The reactions that occur with permeable reactive barriers and ferrous iron are surface based. The surface reactions take three different forms: direct reduction, electron shunting through ferrous iron, and reduction by production and reaction of hydrogen. Pathway A represents direct electron transfer (ET) for Fe^{0} to the adsorbed halocarbon (RX) at the metal/water point of contact, resulting in dechlorination and production of Fe^{2+}. Pathway B shows that Fe^{2+} (resulting from corrosion of Fe^{0}) may also dechlorinate RX, producing Fe^{3+}. Pathway C shows that H_{2} from the anaerobic corrosion of Fe^{2+} might react with RX if a catalyst is present.

===Enhancement of reductive pathways===
The reductive processes discussed above can be enhanced in two ways. One is by increasing the amount of usable iron in the subsurface to increase the rate of the reduction by chemical or biological means. The second method is to enhance the reducing ability of the iron by coupling it with other chemical reductants or using biological reduction with it. Using this processes, scientists combined sodium dithionite with iron to treat Chrominum VI and TCE effectively.

Combining bacterial action and biological processes with iron is also known to be effective. The most evident uses of biological processes are with the EZVI technology created by NASA and with the EHC product created by Adventus. Both of these materials have iron within some biological matrix (iron is suspended in vegetable oil in EZVI and in organic carbon in EHC) and use microbial organisms to enhance the reduction zone and to create a more anaerobic environment for the reactions to take place in.

==Implementation==
A common implementation of ISCR is the installation of permeable reactive barriers (PRBs), but there are instances when the reductant can be directly injected into the subsurface to treat source areas. These barriers are usually made out of zero-valent iron (ZVI) but can also be made with other zero-valent metals.

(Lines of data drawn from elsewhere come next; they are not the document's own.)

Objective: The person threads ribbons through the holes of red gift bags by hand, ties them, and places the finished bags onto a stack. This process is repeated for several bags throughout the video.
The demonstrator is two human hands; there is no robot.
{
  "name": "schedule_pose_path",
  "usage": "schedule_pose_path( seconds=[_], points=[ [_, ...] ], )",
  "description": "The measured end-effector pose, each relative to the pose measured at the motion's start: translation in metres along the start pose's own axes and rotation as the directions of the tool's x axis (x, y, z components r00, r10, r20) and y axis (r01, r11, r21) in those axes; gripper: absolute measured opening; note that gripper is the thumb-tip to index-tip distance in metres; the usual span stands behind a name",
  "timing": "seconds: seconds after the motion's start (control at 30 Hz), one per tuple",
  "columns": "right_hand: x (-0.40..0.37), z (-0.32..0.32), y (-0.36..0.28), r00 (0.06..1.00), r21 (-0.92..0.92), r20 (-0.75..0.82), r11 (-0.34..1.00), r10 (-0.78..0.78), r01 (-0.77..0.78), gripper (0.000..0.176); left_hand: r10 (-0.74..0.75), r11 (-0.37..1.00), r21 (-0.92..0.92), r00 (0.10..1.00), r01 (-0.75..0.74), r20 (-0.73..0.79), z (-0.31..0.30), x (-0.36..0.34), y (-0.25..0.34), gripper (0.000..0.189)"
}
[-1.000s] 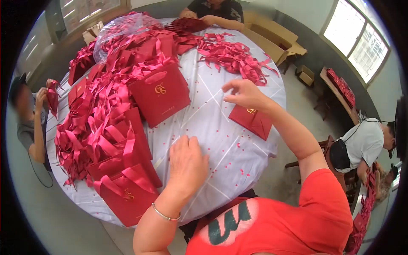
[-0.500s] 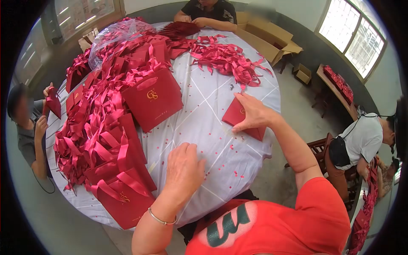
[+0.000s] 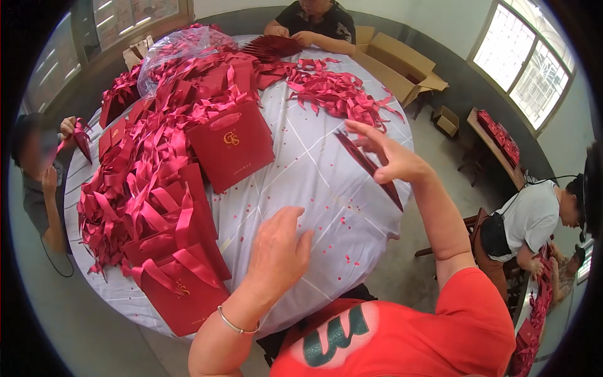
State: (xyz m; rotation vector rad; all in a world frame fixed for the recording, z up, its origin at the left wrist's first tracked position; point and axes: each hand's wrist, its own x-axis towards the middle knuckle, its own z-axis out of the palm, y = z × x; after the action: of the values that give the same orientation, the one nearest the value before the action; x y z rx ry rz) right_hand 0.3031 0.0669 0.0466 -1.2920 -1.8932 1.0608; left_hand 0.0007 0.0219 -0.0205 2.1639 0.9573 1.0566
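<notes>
My right hand (image 3: 391, 158) grips a flat folded red paper bag (image 3: 366, 164) and holds it tilted on edge above the right side of the round table (image 3: 314, 176). My left hand (image 3: 278, 248) hovers over the white cloth near the front edge, fingers loosely spread, holding nothing. A red gift bag with a gold logo (image 3: 233, 146) lies flat in the middle of the table. More finished red bags with ribbon handles (image 3: 179, 276) are stacked at the front left.
Heaps of red ribbon (image 3: 339, 94) cover the far side and the left of the table. A person at the far side (image 3: 314, 22) and another at the left (image 3: 41, 182) handle bags. Cardboard boxes (image 3: 402, 63) stand behind; a third person (image 3: 534, 213) sits at right.
My right hand first pressed on the flat red bag lying at the table's right edge, then picked it up and tilted it on edge. My left hand rose slightly.
</notes>
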Motion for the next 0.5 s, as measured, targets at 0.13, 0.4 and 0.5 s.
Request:
schedule_pose_path(
  seconds=[0.13, 0.4, 0.5],
  points=[
    [-0.010, 0.052, -0.034, 0.996, 0.558, -0.001, 0.827, -0.086, 0.072, 0.134, 0.100, 0.994, -0.023, 0.985, -0.104, -0.141, -0.001, 0.003, 0.002, 0.038],
    [0.000, 0.095, -0.027, 0.991, 0.753, 0.079, 0.658, -0.109, 0.013, 0.127, 0.098, 0.988, -0.085, 0.944, -0.131, -0.315, -0.017, 0.008, 0.004, 0.036],
    [0.018, 0.102, -0.021, 0.981, 0.481, -0.056, 0.856, -0.188, 0.192, 0.129, 0.002, 0.980, -0.193, 0.969, -0.051, -0.249, -0.021, 0.007, 0.009, 0.041]
  ],
)
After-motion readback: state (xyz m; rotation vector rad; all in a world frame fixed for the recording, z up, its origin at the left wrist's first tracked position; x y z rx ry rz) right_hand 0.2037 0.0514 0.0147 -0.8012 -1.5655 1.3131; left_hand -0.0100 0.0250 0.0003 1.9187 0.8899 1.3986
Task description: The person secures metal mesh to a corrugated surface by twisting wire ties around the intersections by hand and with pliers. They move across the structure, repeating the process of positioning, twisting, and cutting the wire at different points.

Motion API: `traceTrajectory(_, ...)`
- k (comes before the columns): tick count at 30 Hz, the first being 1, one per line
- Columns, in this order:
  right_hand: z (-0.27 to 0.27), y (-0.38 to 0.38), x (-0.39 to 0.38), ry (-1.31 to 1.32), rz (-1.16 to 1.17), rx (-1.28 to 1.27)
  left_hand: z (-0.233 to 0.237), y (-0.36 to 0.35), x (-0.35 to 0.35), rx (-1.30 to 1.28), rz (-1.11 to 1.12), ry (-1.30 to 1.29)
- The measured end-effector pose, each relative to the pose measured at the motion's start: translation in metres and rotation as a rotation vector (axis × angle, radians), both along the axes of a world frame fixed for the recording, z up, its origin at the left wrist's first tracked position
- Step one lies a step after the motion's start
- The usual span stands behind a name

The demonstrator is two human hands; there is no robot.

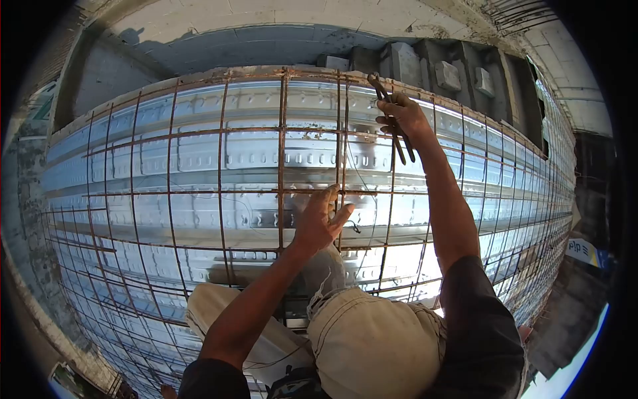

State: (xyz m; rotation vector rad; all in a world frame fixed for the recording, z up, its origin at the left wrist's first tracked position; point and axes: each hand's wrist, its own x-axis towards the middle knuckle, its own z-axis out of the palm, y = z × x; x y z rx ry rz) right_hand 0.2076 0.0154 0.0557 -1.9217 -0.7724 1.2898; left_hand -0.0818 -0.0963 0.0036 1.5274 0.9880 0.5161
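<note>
My right hand (405, 114) is closed around a pair of dark metal pincers (399, 143), held over the far part of the rebar mesh. Their head points up and away, and the two handles hang down close together below my fingers. My left hand (322, 223) is at a crossing of the rusty rebar mesh (282, 159), thumb and fingers apart on either side of a lengthwise bar. A short dark piece of wire (355, 228) lies just below the thumb. Thin loose tie wire (373, 199) curves over the bars to its right.
Shiny corrugated metal decking (252, 156) lies under the mesh. My bent knee in pale trousers (375, 339) is close in front. Concrete blocks (448, 76) stand beyond the far edge, below a block wall (266, 43). Loose bar ends (109, 250) stick out at left.
</note>
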Motion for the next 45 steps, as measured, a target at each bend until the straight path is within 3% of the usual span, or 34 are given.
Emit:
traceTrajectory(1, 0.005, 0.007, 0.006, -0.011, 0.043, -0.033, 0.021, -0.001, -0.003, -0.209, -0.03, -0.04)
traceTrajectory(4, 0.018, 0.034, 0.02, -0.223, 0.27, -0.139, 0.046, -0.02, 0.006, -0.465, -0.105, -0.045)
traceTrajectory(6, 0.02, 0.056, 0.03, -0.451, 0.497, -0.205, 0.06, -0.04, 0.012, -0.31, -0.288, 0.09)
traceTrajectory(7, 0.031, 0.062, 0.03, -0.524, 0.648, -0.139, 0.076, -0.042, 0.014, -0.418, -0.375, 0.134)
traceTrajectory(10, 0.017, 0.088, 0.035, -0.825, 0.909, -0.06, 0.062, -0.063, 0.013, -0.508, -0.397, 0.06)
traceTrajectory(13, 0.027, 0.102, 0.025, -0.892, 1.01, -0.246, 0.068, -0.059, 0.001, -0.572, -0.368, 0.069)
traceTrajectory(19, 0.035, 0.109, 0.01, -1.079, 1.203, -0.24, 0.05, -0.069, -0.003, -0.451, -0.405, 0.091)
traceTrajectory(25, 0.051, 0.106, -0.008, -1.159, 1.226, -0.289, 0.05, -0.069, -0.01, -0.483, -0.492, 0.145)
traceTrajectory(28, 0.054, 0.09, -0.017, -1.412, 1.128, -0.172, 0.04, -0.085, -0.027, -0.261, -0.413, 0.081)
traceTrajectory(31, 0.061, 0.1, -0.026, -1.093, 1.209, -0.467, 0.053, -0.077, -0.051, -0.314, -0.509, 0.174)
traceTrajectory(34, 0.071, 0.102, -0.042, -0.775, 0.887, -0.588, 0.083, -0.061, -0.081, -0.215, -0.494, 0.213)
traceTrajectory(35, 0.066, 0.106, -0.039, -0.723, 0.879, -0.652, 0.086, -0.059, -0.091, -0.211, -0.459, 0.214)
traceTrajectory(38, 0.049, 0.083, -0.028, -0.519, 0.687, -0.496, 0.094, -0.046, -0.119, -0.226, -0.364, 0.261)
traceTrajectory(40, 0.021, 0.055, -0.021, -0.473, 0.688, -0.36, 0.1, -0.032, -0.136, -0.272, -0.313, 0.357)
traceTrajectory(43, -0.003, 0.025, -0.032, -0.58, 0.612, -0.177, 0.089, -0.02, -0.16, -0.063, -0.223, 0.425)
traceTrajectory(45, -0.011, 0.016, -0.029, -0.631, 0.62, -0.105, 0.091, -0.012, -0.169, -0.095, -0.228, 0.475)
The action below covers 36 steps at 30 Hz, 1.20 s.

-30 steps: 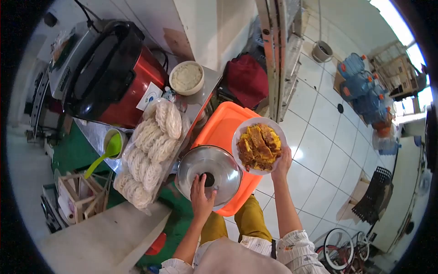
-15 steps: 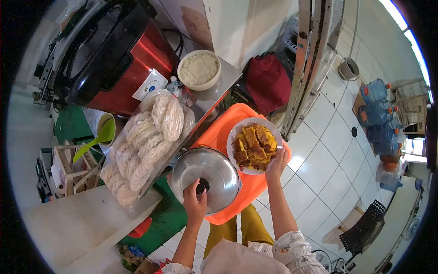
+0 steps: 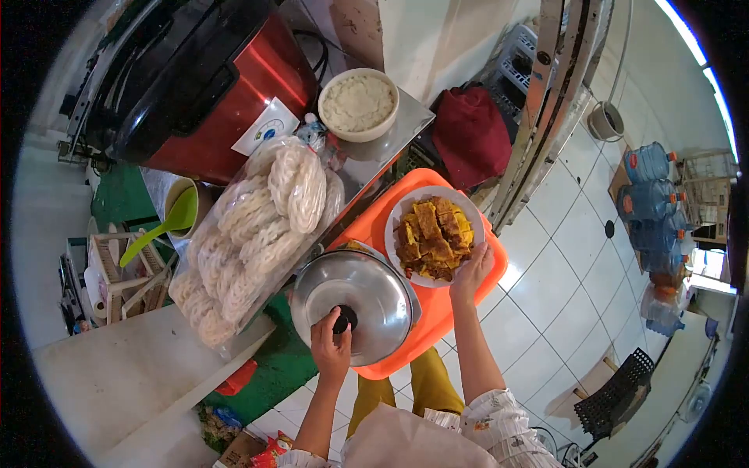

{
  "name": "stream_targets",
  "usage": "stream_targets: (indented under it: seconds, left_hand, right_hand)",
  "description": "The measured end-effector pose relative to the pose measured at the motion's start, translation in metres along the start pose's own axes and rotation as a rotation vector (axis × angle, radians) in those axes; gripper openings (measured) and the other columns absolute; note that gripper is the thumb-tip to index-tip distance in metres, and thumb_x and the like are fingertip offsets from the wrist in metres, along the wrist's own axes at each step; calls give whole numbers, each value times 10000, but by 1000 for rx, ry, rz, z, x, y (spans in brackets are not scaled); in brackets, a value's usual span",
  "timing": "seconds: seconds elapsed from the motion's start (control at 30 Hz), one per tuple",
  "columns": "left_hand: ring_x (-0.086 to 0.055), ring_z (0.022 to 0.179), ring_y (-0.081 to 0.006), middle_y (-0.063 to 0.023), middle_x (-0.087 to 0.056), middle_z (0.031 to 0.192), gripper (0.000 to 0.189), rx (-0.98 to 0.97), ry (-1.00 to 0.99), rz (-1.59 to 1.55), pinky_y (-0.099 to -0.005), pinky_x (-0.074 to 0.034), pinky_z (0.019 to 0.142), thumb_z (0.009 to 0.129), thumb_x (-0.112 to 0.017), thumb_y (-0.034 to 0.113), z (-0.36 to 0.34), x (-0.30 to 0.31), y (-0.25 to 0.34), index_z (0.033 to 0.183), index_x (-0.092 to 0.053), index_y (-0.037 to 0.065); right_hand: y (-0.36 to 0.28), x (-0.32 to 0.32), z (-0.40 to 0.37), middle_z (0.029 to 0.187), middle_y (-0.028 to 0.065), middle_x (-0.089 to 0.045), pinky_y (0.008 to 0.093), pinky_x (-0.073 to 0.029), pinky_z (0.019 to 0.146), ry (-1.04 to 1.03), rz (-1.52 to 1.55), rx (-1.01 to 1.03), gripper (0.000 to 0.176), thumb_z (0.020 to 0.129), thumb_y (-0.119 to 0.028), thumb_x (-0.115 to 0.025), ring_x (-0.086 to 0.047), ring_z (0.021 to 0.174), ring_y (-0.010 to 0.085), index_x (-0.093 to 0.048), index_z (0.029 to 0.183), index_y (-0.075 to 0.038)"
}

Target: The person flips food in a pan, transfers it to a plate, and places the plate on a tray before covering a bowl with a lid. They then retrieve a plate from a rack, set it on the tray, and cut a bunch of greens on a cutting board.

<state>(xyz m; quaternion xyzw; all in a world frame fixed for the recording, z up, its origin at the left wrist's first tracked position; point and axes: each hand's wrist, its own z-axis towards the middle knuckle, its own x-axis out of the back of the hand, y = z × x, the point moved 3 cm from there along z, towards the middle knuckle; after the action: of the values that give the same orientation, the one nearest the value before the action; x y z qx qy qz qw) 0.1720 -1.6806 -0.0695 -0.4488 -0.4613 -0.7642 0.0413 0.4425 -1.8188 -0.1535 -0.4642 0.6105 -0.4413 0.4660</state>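
Note:
My left hand (image 3: 331, 343) is closed around the black knob (image 3: 344, 317) of a round steel lid (image 3: 351, 273). Past the lid's far and right edges, a strip of a rim and something yellowish-brown show; the rest beneath is hidden. In my right hand (image 3: 473, 274) is a white plate (image 3: 395, 222), gripped at its right edge with the fingers partly underneath. Browned yellow pieces of food, cut into strips, are piled on the plate (image 3: 434, 238). Both lid and plate are above an orange tray (image 3: 485, 269).
Bagged bundles of pale noodles (image 3: 257, 234) lie left of the lid. Behind them stand a large red and black cooker (image 3: 234, 101) and a bowl of white food (image 3: 358, 104). A green ladle (image 3: 160, 230) leans in a container. Blue water bottles (image 3: 649, 199) line the right wall.
The lid has shifted slightly, and a strip of rim and food now shows at its far edge. The plate has moved a little away from me. The view has shifted slightly too.

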Motion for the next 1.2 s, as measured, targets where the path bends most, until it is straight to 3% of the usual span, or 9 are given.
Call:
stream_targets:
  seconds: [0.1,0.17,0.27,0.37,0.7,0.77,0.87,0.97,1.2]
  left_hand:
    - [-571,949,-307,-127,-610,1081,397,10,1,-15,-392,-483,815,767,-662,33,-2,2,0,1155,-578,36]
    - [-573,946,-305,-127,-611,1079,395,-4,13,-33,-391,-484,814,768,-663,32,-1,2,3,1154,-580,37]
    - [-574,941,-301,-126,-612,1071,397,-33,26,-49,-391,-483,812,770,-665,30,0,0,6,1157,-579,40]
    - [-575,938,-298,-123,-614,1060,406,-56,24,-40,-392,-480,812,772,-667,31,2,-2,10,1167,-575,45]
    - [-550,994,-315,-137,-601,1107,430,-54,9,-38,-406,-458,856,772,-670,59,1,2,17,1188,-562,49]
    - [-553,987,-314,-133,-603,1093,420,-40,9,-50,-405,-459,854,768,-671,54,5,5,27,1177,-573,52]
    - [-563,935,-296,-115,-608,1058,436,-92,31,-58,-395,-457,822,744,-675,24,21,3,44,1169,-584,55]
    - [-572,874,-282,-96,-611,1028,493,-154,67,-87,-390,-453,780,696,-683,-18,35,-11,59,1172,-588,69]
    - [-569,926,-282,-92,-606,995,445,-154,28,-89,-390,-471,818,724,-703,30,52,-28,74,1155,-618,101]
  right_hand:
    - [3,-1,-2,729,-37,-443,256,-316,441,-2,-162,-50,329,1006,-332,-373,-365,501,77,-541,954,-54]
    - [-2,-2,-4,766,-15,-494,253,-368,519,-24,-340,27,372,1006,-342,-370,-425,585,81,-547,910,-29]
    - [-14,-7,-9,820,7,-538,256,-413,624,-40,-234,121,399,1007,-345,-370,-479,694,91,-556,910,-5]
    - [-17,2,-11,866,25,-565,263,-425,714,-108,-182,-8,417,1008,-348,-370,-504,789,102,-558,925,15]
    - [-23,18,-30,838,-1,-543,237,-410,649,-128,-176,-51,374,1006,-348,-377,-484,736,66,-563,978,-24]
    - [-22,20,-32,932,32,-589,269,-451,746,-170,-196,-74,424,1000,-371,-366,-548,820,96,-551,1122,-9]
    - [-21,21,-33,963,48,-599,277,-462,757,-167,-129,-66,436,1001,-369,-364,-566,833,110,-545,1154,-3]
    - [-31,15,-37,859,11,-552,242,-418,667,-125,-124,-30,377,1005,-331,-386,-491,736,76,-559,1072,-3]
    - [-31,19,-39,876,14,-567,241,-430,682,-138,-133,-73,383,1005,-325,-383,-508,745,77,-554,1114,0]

Commonly a trench with ZVI, nanoscale iron, or palladium. Nanoscale iron particles can also be injected directly into the subsurface to treat plumes, and they have large surface areas and, therefore, high reactivities and can be distributed more evenly in the contamination site. Palladium's reaction rates are rapid. The main advantages of PRBs are that it can reduce a variety of contaminants and it has no above-ground structure. Problems with PRBs include that even with well constructed barriers, there might be the problem of hydraulic short-circuiting.